Task to carry out: Search term "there": copy each line of the data containing it.

────────

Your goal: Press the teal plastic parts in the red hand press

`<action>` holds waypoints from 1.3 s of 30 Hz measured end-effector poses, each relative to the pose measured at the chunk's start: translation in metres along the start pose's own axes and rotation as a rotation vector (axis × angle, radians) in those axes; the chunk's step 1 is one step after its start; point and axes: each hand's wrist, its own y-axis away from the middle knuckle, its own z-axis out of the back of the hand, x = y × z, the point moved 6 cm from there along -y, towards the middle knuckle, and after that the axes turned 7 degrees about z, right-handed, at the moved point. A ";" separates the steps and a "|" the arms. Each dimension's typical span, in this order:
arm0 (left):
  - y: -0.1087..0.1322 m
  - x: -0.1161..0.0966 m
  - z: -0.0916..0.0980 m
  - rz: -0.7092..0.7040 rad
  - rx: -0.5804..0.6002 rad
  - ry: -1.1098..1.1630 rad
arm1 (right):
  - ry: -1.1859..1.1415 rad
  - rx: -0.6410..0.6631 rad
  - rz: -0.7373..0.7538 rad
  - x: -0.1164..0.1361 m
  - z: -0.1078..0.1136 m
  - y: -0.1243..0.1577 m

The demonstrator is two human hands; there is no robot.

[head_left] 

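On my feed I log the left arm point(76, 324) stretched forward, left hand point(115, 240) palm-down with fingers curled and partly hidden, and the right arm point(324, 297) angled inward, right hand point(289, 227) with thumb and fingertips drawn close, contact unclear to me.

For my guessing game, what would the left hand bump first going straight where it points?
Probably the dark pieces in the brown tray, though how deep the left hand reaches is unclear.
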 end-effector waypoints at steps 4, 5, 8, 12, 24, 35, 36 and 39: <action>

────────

Solution to this exercise:
`<action>` holds waypoints from 1.3 s of 30 Hz measured end-effector poses, each relative to the pose measured at the chunk's start: translation in metres along the start pose's own axes and rotation as a rotation vector (axis × angle, radians) in those axes; the chunk's step 1 is one step after its start; point and axes: each hand's wrist, its own y-axis away from the middle knuckle, its own z-axis out of the back of the hand, x = y × z, the point moved 6 cm from there along -y, towards the middle knuckle, and after that the axes turned 7 degrees about z, right-handed, at the moved point. A ";" separates the steps and a "|" the arms. Each dimension's typical span, in this order:
The demonstrator is two human hands; there is no robot.

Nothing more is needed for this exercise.